DDS: In the next room there's an amazing photograph of Monet of a painting with a shadow. This reflection of light, obviously Monet painting light, and the sense of reflection here is just so fundamental to the painting. It links up so many of the works here from the Freud work, to the seeing of the eyeglasses, because it's very intensely material. It's working with material and the properties of material in the way that you work with bronze or you worked with the reflectivity of the mirror. Was the Monet thing in your head, did you have a long-standing interest in Monet? How did that come about, because you've been making these series for a while but these are quite different than the earlier id Paintings?
MW: There was a blockbuster Monet and the garden at the exhibition in the Royal Academy a couple of years ago, and this little photograph was in a cabinet amongst a bunch of other catalogs and things like that. It's actually entitled ‘Self portrait’ and it's incredibly conceptual work in 1905 by this very famous painter and it has something of vanitas about it as well.
DDS: Yeah, it's very beautiful, a little poetic, but also enigmatic. The thing I thought when I first saw these paintings, and knowing the earlier series, is how enigmatic they are. It becomes impossible to really figure out, even the tracing of the hand. The gestures are so woven together that it becomes impossible, there are moments where you see almost what looks like a hand print or you can see fingers – which is you. I mean it's your body making the impression but it's not as if you could pull out any one of those things in that way.

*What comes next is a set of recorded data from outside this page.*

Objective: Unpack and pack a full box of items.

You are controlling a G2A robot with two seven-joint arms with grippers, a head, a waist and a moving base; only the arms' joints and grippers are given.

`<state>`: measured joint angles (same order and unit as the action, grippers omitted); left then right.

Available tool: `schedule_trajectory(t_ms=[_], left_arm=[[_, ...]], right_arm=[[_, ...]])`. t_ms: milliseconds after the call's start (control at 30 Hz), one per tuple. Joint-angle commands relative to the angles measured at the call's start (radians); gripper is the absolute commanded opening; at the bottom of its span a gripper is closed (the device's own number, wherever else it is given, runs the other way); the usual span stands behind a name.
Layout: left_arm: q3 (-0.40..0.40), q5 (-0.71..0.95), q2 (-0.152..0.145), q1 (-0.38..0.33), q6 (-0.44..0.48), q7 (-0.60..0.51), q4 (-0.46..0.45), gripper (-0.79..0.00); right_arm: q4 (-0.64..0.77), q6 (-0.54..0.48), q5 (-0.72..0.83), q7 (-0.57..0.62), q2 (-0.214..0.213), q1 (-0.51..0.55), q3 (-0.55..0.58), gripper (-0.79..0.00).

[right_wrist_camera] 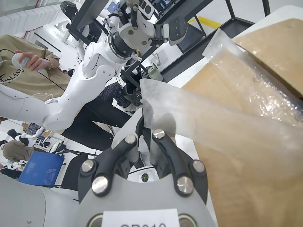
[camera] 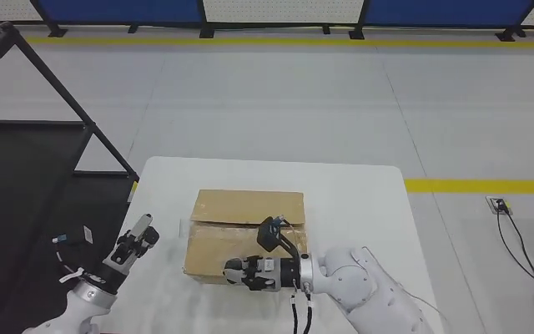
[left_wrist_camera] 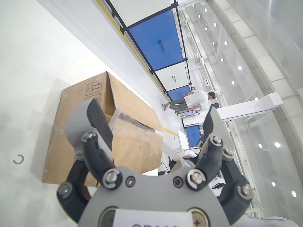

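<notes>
Table (camera: pixel 359 200) | right pincer (right_wrist_camera: pixel 145 132) clamps tape (right_wrist_camera: pixel 201 119) at box (camera: pixel 242 209) | left pincer (camera: pixel 144 225) apart

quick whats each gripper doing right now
Left gripper: open, holding nothing.
Right gripper: shut on the clear tape strip coming off the cardboard box.

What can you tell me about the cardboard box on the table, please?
The cardboard box is plain brown corrugated card, rectangular, resting flat on the white table. Its top flaps are folded down, one lifting slightly at the middle seam. One side wall bears printed handling symbols. A strip of clear tape is partly peeled off its top, the free end pinched by the right gripper. The left gripper stands apart, open.
</notes>
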<state>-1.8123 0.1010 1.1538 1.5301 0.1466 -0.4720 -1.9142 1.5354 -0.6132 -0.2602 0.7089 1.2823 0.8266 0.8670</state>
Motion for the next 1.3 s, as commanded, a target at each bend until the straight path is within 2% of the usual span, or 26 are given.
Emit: schedule_trajectory(t_ms=[0,433,700,967,1267], left_arm=[[0.004,-0.003,0.000,0.000,0.002,0.002,0.001,0.000],[-0.007,0.044,-0.002,0.008,0.023,-0.006,0.026,0.000],[-0.004,0.061,-0.004,0.015,0.035,-0.029,0.033,0.000],[0.024,0.075,-0.007,0.021,0.059,-0.086,0.013,0.000],[0.055,0.052,-0.005,0.015,0.051,-0.044,0.012,0.000]], right_arm=[[0.007,-0.008,-0.009,-0.009,0.002,-0.012,0.001,-0.785],[-0.002,-0.051,-0.117,-0.151,0.036,-0.128,-0.038,-0.785],[-0.043,-0.048,-0.120,-0.173,0.062,-0.187,-0.089,-0.785],[-0.048,-0.060,-0.146,-0.208,0.076,-0.197,-0.103,-0.785],[-0.036,-0.088,-0.158,-0.237,0.079,-0.182,-0.087,-0.785]])
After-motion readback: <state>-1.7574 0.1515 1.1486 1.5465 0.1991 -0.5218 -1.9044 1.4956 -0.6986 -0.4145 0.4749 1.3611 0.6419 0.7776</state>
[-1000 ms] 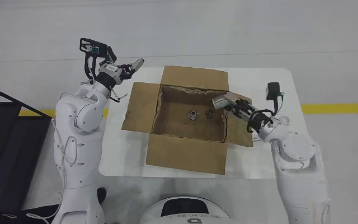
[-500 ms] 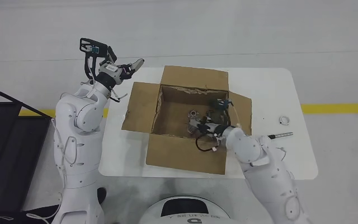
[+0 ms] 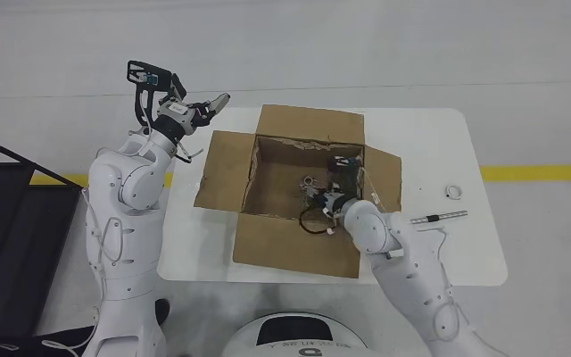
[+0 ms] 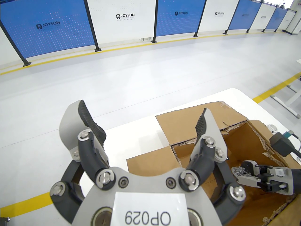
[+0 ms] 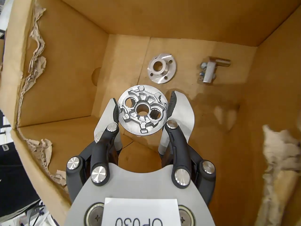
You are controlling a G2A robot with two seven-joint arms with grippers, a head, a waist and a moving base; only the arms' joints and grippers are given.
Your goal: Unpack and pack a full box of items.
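Note:
An open cardboard box (image 3: 294, 245) stands mid-table with its flaps spread. My right gripper (image 5: 144, 102) reaches down inside it, shut on a round cast metal disc (image 5: 141, 112) with several holes, held above the box floor. Beyond the disc, on the floor, lie a small silver flange (image 5: 161, 71) and a bracket with bolts (image 5: 210, 70). From the left wrist view the right gripper (image 4: 237, 172) shows inside the box (image 4: 188, 123) with the disc at its tip. My left gripper (image 4: 143, 118) hangs open and empty over the table's far left corner, beside the box.
On the white table (image 3: 428, 143), right of the box, lie a small metal ring (image 3: 453, 190) and a thin rod (image 3: 439, 216). The box walls have torn paper edges (image 5: 35, 55). A black frame (image 3: 27, 223) stands off the table's left side.
My right arm swung from above the box's right flap down into the box and leftward. The ring and rod on the table came into sight. The left arm stayed still.

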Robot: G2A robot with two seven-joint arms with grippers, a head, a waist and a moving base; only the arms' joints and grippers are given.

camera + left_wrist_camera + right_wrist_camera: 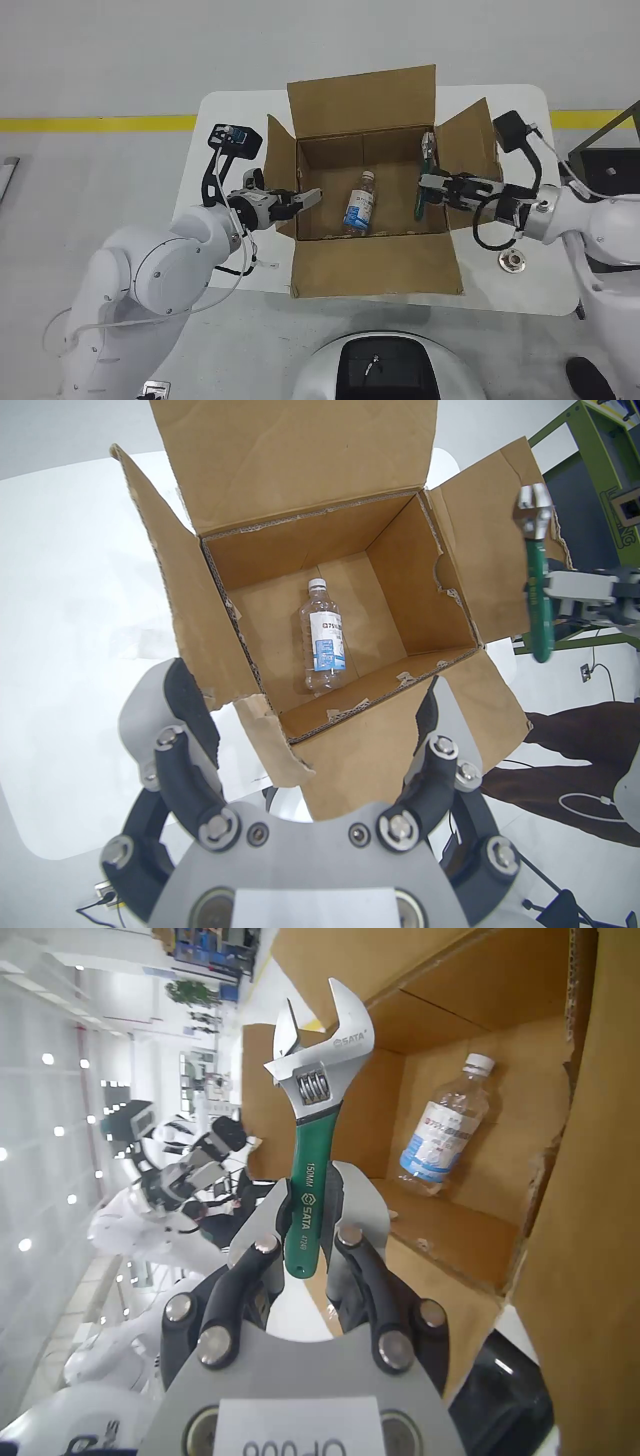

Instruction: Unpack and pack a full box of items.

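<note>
Box: open cardboard with all four flaps spread, at the centre of the top view on the white table.
Bottle: a clear bottle with a blue and white label lies flat on the box floor. Its cap points to the upper edge of the frame.
Wrench: an adjustable wrench with a green handle, raised at the box's right side in the centre right of the frame.
Right gripper: clamped on the green handle, with the steel head sticking out past the fingers.
Left gripper: fingers apart with nothing between them, at the box's left edge in the centre left of the frame.
Long axes: the wrench runs up and down the frame, roughly parallel to the bottle and the box's right wall.
Key relation: the opening lies frame-left of the wrench and below it. The bottle lies between the two grippers, slightly nearer the empty left one.
Height: the wrench seems to hang above the right flap rather than inside the walls, though the top view does not settle it.
Step, judged: either packing or unpacking fits. The wrench clears the bottle if it is lowered close to the right wall.
</note>
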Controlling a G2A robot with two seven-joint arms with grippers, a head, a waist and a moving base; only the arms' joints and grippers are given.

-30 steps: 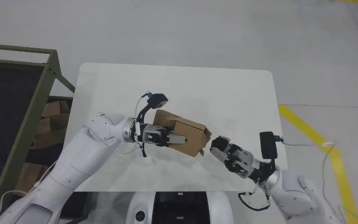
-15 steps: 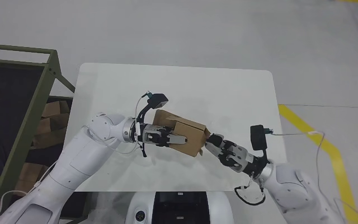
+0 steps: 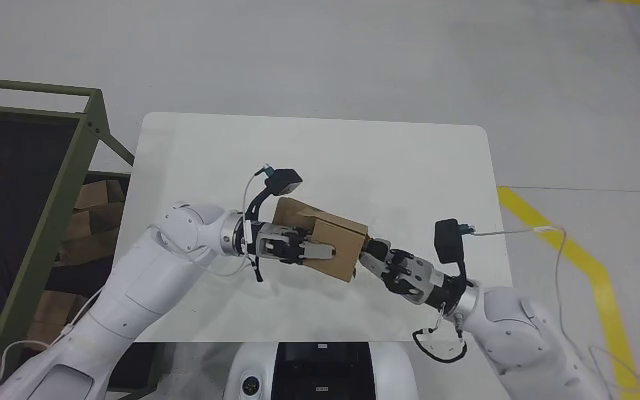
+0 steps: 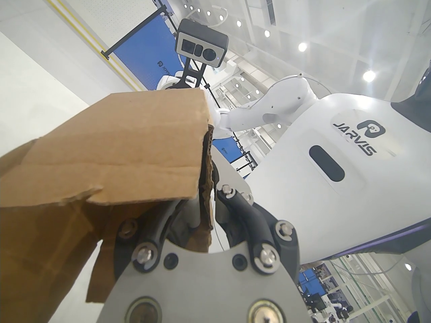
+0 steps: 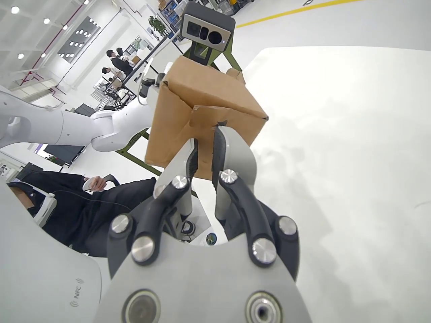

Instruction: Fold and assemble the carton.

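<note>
The carton is held clamped by the left gripper, and the right gripper, fingers nearly together, is now brought against the end flap, likely folding it shut.

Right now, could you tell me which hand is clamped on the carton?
The left hand, which pinches a carton wall between its fingers; the right hand only has its closed tips at the carton's other end.

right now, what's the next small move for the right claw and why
Probably nudge the right claw slightly forward to press the end flap flat: its tip sits at that flap's edge, which looks ajar, while the left claw clamps a wall of the carton, bracing it.
</note>
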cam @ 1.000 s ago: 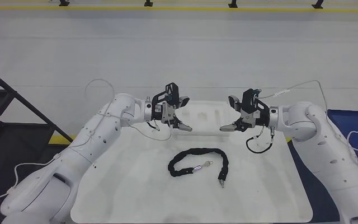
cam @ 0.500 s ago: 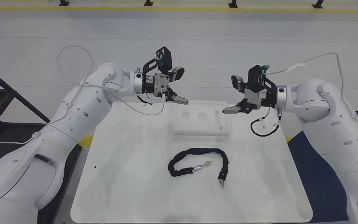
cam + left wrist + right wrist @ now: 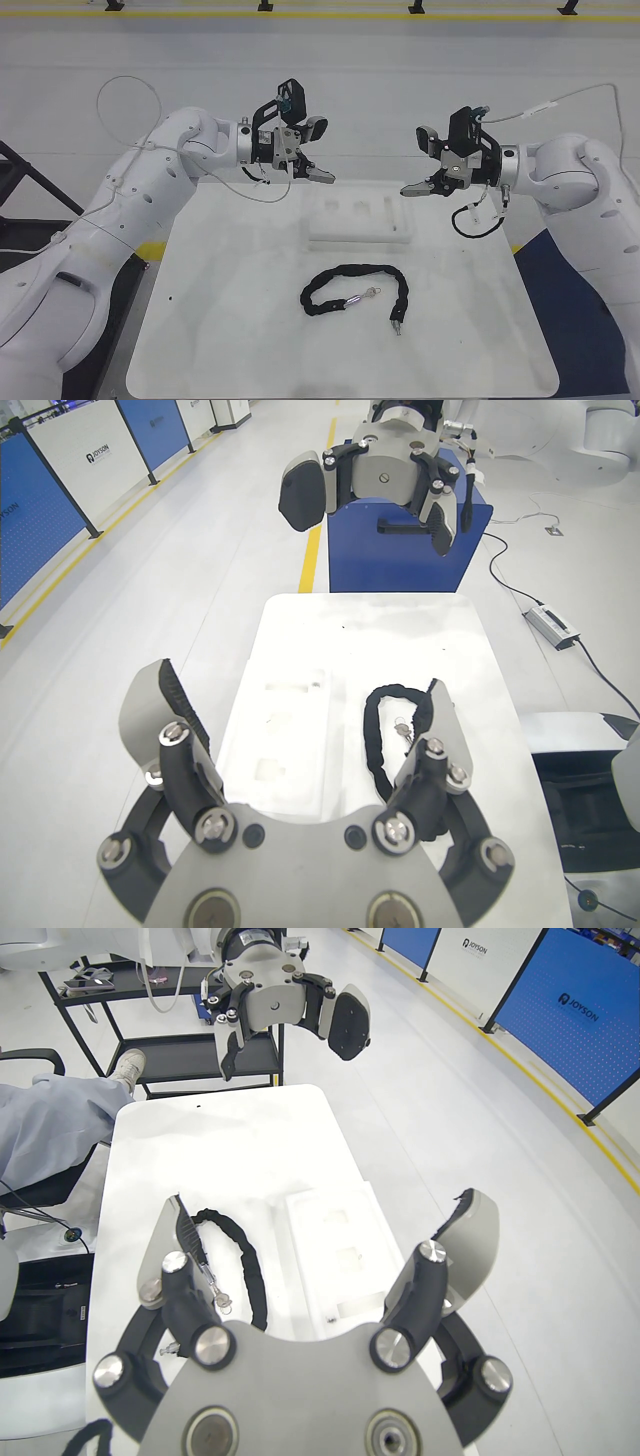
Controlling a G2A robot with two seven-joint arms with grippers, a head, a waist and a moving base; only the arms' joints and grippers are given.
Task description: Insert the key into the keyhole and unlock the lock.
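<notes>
On the table (image 3: 220, 320), the chain (image 3: 345, 270) lies in the middle, the key (image 3: 370, 292) inside its curve; the tray (image 3: 330, 226) sits just behind them.

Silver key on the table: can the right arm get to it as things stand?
Probably yes. The right pincer hangs open above the white table's far edge. The small silver key lies uncovered within the loop of the black fabric-sleeved chain lock, with nothing above it.
</notes>
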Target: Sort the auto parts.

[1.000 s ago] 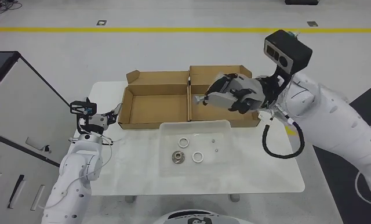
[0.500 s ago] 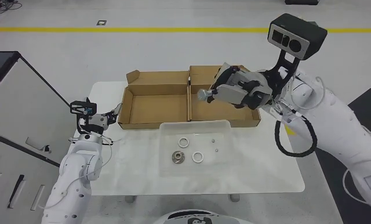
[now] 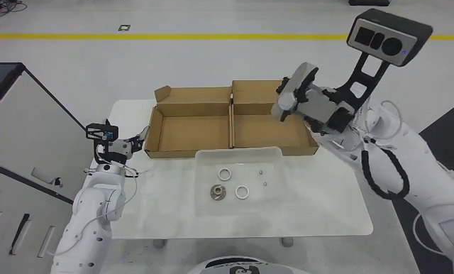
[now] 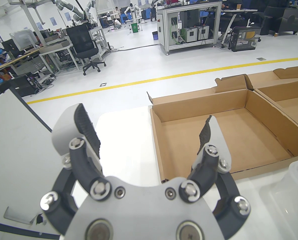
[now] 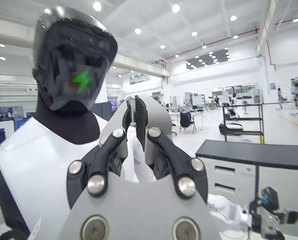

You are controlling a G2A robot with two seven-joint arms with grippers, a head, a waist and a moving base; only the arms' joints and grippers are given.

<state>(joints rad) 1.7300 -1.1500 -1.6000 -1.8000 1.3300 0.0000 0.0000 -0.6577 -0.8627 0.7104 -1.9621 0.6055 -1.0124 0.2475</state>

There's something to me about the obscuring of self, the enigmatic, the impenetrability of surface; as much as we look at the mirror, you can never penetrate it. It throws back on you at the end of the day. Looking at your work I think of you, obviously; when I know an artist it's always a different relationship. But I think there's something that goes way beyond you that is a human condition, in many ways is a kind of struggle of seeing and not seeing - of the glasses that are dark, that are black, that you can't see through. Maybe we all struggle with this as human beings and I just think these paintings, are really extraordinary and, for knowing your work, it's a kind of breakthrough. It moves past some of the paintings you were making earlier. I like those as well, but at the same time, there's something here that seems so united with the other work. I think we're going to wrap it up. Are there questions from anyone? You're not obligated but this is your opportunity, if you want to just luxuriate in the work that's okay as well.
Audience member: I just wanted to make the comment I said to Mark before the evening began: there's a certain ephemeral and ethereal quality to everything. What's so interesting is you are confronted by the mirrors, and the glasses, and then you see that tiny photograph of Monet and then you're here. The progression is very beautiful and sort of leaves you asking a lot of questions.
DDS: I think that idea of the ephemeral, the sublime, and yet the photographic which does always has a sense of being evidentiary. It's evidence but evidence of what?
MW: Silver from gelatin silver to silver mirroring, to the paintings is the unifying thing as well.
DDS: It's the alchemy. It's the kind of magic.
‘Mark Wallinger. Study for Self Reflection’ is on view at Hauser & Wirth New York, 22nd Street from 13 September – 27 October 2018.